Subjective MUSHRA tests confirm that FocalCodec is Pareto-optimal up to 0.50 kbps, with user preference comparable to higher-bitrate codecs. The trade-off between perceived quality and bitrate is well-balanced, and FocalCodec maintains strong downstream task performance.
Voice Conversion
FocalCodec achieves the highest speaker similarity in one-shot voice conversion tasks, outperforming multi-codebook hybrid codecs such as SpeechTokenizer and Mimi, despite its single-codebook design. This indicates effective disentanglement of speaker and content information, a property typically associated with more complex architectures.
Downstream Tasks
On discriminative tasks (ASR, SI, SER), FocalCodec@50 ranks among the top models, with WER and error rates comparable to or better than multi-codebook and fine-tuned semantic codecs. On generative tasks (speech enhancement, separation, TTS), FocalCodec@50 and its lower-bitrate variants maintain high performance, with [email protected] excelling in TTS due to its compact token sequence, which simplifies autoregressive modeling.
Mel-Spectrogram Analysis









Figure 3: Reconstructed Mel-spectrograms from LibriSpeech (left) and Libri1Mix (right).
Spectrogram analysis reveals that FocalCodec preserves speech energy in relevant frequency bands, outperforming purely acoustic codecs in denoising and intelligibility, and avoiding artifacts introduced by other hybrid codecs.
Ablation and Comparative Studies
Ablation studies validate the architectural choices: replacing focal modulation with Conformer or AMP blocks, or substituting BSQ with vanilla LFQ, degrades performance in both objective and subjective metrics. The use of focal modulation and BSQ is critical for achieving the observed trade-off between compression and representation quality.
Comparisons with TS3-Codec, a transformer-only streaming codec, show that FocalCodec@50 surpasses TS3-Codec in all evaluated metrics, and FocalCodec@25 remains competitive at a significantly lower bitrate.
Implementation Considerations
FocalCodec is non-causal but can be streamed chunk-wise with acceptable performance at moderate chunk sizes. The model is trained on clean English speech at 16 kHz, with potential for further improvement through multilingual and higher-sample-rate training. The architecture is not optimized for music or environmental sounds, focusing exclusively on speech.
Implications and Future Directions
FocalCodec demonstrates that single-codebook, focal modulation-based architectures can achieve high-quality, low-bitrate speech coding without sacrificing semantic or acoustic fidelity. The efficient tokenization and robust representation learning make it well-suited for generative modeling, voice conversion, and downstream speech tasks. The use of BSQ and focal modulation introduces new avenues for scalable, efficient codec design.

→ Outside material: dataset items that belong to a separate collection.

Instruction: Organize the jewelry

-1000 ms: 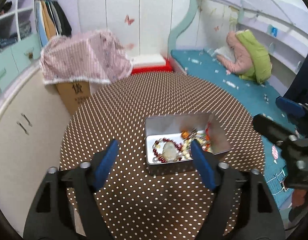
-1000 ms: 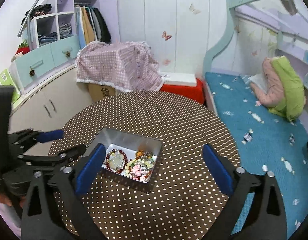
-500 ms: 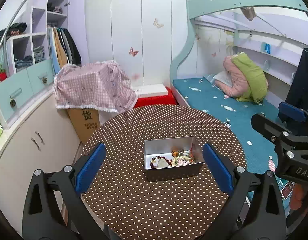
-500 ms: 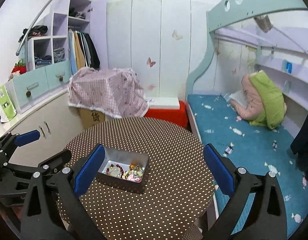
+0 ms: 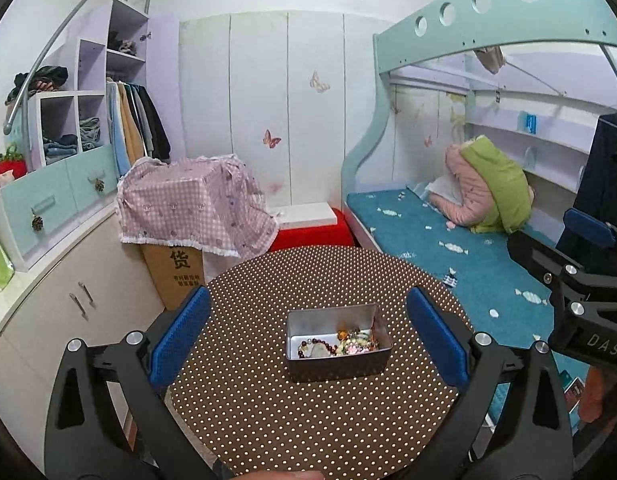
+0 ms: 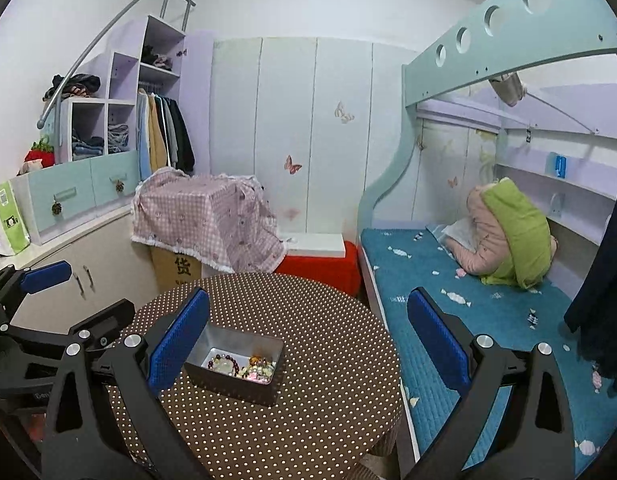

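Observation:
A silver metal tin [image 5: 335, 364] [image 6: 233, 384] stands on the round brown polka-dot table [image 5: 308, 420] [image 6: 328, 360]. Inside lie a dark red bead bracelet [image 5: 308, 347] [image 6: 224, 358] around a pale stone, and a heap of mixed colourful jewelry [image 5: 356, 345] [image 6: 258, 371]. My left gripper [image 5: 306, 340] is open and empty, held high above and back from the tin. My right gripper [image 6: 308, 340] is open and empty, also high, to the right of the tin. Each gripper shows at the edge of the other's view.
A cardboard box under a pink checked cloth [image 5: 192, 204] stands behind the table. A red and white box [image 5: 308, 228] is on the floor. A bed with a blue cover [image 5: 448, 256] is on the right, white cabinets [image 5: 60, 300] on the left.
Both grippers have pulled up and back from the tin, which now looks smaller and farther. The left gripper's fingers have spread wider. The tin and jewelry have not moved.

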Available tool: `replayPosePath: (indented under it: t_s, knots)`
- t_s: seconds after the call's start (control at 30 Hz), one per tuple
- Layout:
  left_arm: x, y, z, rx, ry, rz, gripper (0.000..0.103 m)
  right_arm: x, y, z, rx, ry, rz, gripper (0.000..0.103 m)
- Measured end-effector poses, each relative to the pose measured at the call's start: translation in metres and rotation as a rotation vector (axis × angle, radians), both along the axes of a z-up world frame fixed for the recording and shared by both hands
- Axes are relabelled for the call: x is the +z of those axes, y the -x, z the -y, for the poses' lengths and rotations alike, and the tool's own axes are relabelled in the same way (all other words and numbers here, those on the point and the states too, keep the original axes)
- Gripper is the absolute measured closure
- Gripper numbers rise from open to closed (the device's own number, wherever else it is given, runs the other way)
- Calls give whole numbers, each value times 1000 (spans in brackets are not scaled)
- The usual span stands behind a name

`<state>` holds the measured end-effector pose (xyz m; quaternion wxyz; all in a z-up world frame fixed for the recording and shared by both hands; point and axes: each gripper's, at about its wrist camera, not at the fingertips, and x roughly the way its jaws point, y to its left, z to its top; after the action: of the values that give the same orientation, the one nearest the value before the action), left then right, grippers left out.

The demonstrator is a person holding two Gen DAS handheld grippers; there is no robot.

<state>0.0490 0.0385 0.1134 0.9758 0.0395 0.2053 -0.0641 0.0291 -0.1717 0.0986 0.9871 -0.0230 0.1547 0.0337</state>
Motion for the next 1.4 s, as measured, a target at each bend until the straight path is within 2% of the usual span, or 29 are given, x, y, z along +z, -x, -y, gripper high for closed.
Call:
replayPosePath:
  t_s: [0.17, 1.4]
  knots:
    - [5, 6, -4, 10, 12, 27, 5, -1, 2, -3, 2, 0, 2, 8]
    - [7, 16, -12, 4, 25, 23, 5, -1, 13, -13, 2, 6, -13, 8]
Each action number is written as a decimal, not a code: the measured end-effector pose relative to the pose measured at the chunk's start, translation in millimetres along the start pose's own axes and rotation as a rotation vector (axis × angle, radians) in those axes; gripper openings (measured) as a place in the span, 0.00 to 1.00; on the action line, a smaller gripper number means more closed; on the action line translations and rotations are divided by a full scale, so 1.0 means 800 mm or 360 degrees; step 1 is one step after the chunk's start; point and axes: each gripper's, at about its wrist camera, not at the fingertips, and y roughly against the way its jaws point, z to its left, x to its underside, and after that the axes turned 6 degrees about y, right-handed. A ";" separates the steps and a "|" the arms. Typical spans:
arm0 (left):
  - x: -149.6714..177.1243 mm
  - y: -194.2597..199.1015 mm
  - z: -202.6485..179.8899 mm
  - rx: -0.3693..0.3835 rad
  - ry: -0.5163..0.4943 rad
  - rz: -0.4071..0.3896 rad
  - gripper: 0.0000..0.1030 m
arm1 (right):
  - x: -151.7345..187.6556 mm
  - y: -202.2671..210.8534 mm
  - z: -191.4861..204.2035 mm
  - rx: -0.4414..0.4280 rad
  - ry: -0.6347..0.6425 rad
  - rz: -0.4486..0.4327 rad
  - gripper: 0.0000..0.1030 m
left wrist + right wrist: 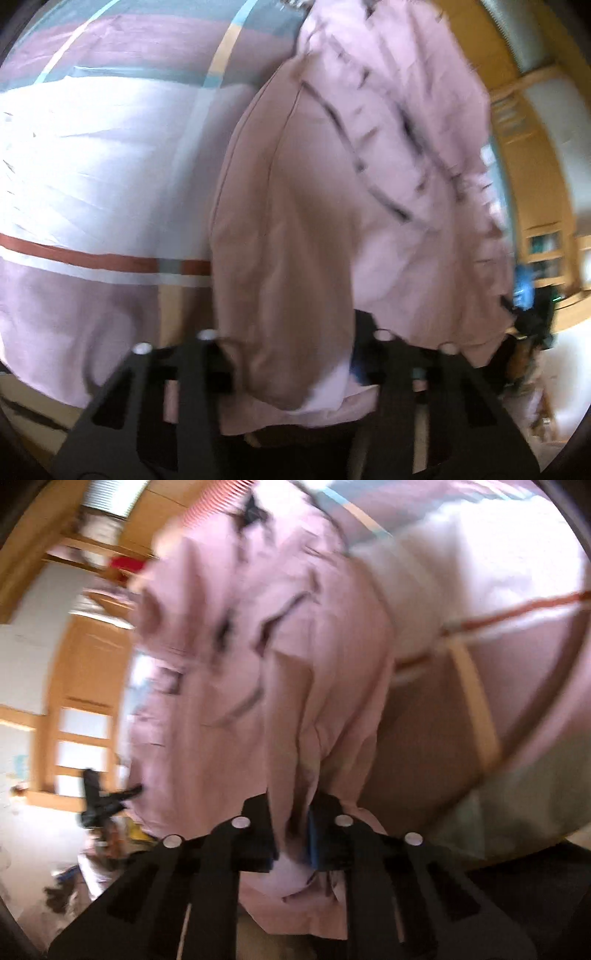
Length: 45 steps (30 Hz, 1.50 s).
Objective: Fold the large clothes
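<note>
A large pink garment [332,177] with dark trim hangs in the air, held by both grippers above a bed. My left gripper [291,354] is shut on a bunched edge of the pink garment, which fills the gap between its black fingers. My right gripper [293,830] is shut on another edge of the same garment [258,664], cloth pinched between its blue-padded fingers. Both views are blurred by motion. The other gripper shows as a dark shape at the right edge of the left wrist view [532,317] and at the left of the right wrist view [99,801].
A bed with a striped cover [92,166] in white, pink, teal and red lies below and behind the garment; it also shows in the right wrist view [498,664]. Wooden shelving and window frames [81,716] stand beside the bed. Clutter lies on the floor [92,867].
</note>
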 end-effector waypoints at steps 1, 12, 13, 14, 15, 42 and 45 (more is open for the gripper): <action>0.000 0.008 -0.003 0.0098 -0.0005 -0.0028 0.30 | -0.004 0.003 0.006 -0.0091 -0.0002 -0.0043 0.11; -0.104 0.069 -0.056 0.1121 0.0223 -0.0355 0.26 | -0.187 0.025 0.087 -0.0751 0.0070 -0.0474 0.09; -0.125 0.074 -0.061 0.1131 0.0242 -0.0402 0.26 | -0.212 0.026 0.087 -0.0748 0.0058 -0.0519 0.09; -0.150 0.080 -0.064 0.1135 0.0277 -0.0451 0.26 | -0.236 0.024 0.087 -0.0734 0.0032 -0.0574 0.09; -0.175 0.077 -0.067 0.1140 0.0336 -0.0501 0.26 | -0.271 0.020 0.077 -0.0684 -0.0013 -0.0660 0.09; -0.150 0.025 -0.283 -0.0128 -0.0452 -0.1152 0.90 | -0.268 -0.037 0.197 0.0393 0.0887 -0.0772 0.83; -0.152 0.010 -0.286 -0.0214 -0.0492 -0.1157 0.88 | -0.223 -0.099 0.268 0.0575 0.1297 -0.0663 0.81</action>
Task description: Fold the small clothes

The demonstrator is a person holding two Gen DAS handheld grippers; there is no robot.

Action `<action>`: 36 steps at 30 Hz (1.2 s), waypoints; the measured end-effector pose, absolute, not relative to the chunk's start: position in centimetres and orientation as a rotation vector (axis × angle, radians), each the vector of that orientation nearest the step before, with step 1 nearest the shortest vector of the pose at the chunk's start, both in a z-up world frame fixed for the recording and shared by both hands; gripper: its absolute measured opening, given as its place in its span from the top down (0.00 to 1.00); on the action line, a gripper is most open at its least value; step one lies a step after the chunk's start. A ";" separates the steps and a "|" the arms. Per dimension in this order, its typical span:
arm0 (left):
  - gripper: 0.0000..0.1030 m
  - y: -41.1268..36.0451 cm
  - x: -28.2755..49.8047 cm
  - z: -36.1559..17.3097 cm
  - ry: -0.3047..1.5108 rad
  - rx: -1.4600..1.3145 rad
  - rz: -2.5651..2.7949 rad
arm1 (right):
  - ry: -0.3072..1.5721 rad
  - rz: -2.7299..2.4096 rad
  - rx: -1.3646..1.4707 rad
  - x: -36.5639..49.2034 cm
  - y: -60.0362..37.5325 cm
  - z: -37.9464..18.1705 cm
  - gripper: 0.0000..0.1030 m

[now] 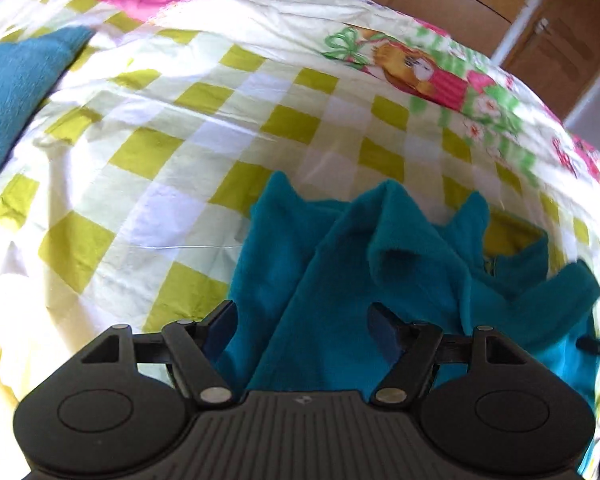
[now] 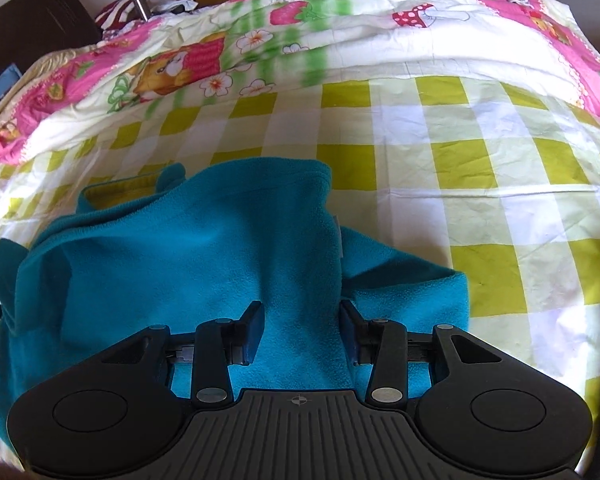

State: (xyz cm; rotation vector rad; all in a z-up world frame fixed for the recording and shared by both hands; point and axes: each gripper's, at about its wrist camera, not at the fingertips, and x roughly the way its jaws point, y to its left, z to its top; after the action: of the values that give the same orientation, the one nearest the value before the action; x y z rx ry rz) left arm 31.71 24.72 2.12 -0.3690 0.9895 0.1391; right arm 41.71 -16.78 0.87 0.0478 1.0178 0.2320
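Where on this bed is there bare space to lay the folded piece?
Bare checked sheet lies right of the teal garment, up to the pink printed border. More lies left of it in the left view. It is crowded under both sets of fingers, where fleece bunches.

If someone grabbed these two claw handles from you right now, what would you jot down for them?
Left claw: open, teal fleece between its fingers, not clamped.
Right claw: open, likewise over the fleece.
Teal fleece garment: rumpled and bunched on the checked bedsheet. A second teal piece lies at the far left.
Done: no neat fold visible.
Left: flatten the garment, fold it, then probably the other piece.
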 end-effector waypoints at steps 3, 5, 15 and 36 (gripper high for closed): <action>0.20 22.1 32.2 3.0 1.032 -0.284 -0.059 | 1.028 0.220 0.072 42.2 -17.0 0.9 0.62; 0.20 20.6 33.7 3.0 1.044 -0.267 -0.149 | 1.034 0.210 0.107 42.4 -17.2 0.9 0.62; 0.18 26.7 41.5 5.7 0.782 -0.689 0.056 | 1.045 0.160 0.213 40.2 -19.2 2.0 0.65; 0.38 24.6 28.6 2.4 1.042 -0.352 0.010 | 1.167 0.204 0.185 33.8 -17.9 0.4 0.68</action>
State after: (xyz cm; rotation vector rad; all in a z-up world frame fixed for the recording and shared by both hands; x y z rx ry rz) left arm 28.62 24.57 2.44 -0.3518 1.0422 0.0096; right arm 33.78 -17.92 0.37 0.1853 1.1673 0.2039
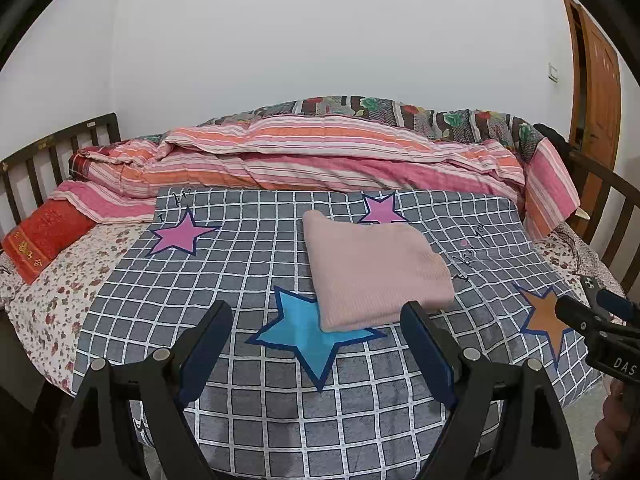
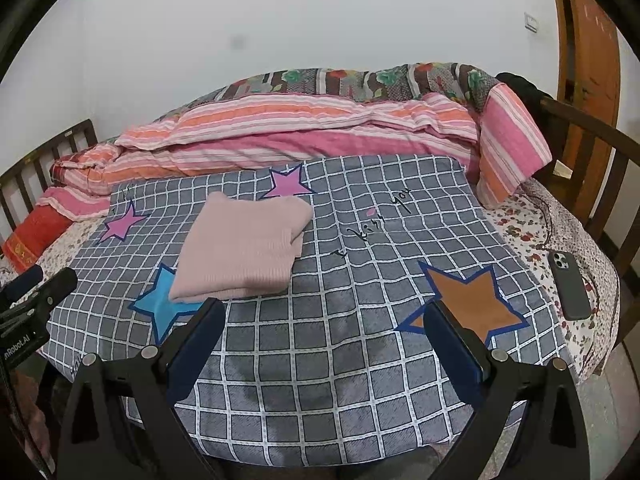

Future work should address causality for real-time applications, expand training to broader domains and higher sample rates, and explore explicit mixture training for improved speech separation. The principles established by FocalCodec may inform the design of tokenizers for multimodal and cross-lingual speech models, as well as efficient codecs for edge deployment.
Conclusion
FocalCodec presents a significant advancement in low-bitrate neural speech coding, combining focal modulation networks and binary spherical quantization in a single-codebook architecture. It achieves competitive performance in speech resynthesis, voice conversion, and downstream tasks at ultra-low bitrates, with efficient token utilization and robust representation learning. The framework sets a new standard for codec simplicity and effectiveness, with broad implications for generative and discriminative speech modeling.